[Task item] Your task is to quote the records from their first line through the line containing "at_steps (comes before", with nothing added or left out.

........

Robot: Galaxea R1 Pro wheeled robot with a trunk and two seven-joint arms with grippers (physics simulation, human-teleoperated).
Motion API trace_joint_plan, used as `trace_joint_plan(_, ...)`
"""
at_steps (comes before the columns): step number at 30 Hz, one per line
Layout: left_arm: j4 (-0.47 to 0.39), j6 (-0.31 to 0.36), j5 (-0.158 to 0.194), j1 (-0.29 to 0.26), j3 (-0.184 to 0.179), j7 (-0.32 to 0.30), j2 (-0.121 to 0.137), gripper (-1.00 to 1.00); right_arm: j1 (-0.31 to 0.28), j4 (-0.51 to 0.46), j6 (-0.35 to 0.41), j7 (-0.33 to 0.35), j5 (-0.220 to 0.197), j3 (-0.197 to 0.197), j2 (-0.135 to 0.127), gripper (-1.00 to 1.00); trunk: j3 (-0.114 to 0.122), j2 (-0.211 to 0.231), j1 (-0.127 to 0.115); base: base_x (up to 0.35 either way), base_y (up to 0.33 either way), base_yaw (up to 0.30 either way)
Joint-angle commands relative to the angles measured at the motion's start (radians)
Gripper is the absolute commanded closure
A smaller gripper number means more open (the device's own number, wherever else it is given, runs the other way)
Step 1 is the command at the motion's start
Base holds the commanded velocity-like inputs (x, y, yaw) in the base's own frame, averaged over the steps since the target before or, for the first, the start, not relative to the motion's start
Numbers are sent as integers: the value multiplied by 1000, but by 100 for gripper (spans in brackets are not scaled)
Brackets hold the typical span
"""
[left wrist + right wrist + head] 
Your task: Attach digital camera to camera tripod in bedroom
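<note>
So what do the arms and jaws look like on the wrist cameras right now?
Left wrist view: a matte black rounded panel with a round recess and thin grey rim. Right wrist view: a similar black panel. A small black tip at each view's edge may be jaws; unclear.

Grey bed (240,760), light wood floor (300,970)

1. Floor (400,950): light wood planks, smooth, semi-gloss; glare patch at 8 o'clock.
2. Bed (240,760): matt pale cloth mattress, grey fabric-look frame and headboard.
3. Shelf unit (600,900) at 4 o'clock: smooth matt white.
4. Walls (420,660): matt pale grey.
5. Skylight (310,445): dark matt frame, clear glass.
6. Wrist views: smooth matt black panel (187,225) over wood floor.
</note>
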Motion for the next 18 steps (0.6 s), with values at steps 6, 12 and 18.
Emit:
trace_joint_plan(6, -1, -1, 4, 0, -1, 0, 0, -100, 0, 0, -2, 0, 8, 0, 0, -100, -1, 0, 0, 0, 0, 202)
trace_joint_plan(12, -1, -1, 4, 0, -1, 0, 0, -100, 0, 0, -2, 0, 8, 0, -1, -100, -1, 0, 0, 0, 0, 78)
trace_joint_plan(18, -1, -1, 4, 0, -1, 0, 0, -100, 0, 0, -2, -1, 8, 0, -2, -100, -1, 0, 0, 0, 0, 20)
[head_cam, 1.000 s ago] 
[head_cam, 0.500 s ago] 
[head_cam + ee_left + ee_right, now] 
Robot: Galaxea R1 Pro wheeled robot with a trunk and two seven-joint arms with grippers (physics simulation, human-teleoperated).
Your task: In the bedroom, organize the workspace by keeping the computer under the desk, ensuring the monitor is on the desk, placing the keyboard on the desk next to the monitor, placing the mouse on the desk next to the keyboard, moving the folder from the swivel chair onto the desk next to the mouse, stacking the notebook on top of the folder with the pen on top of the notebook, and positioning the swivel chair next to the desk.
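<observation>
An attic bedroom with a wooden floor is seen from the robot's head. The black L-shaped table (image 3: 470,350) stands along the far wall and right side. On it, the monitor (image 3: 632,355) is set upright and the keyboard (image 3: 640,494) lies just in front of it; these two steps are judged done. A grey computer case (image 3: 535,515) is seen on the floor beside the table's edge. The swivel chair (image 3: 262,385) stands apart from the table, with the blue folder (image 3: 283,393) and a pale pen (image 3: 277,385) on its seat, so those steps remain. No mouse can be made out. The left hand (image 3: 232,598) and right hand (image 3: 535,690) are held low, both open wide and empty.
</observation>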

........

[Result]
Robot: Galaxea R1 Pro wheeled robot with a trunk and two seven-joint arms with grippers (physics simulation, human-teleoperated).
Motion API trace_joint_plan, used as `trace_joint_plan(_, ...)`
"""
at_steps (comes before the columns): step number at 30 Hz, one per line

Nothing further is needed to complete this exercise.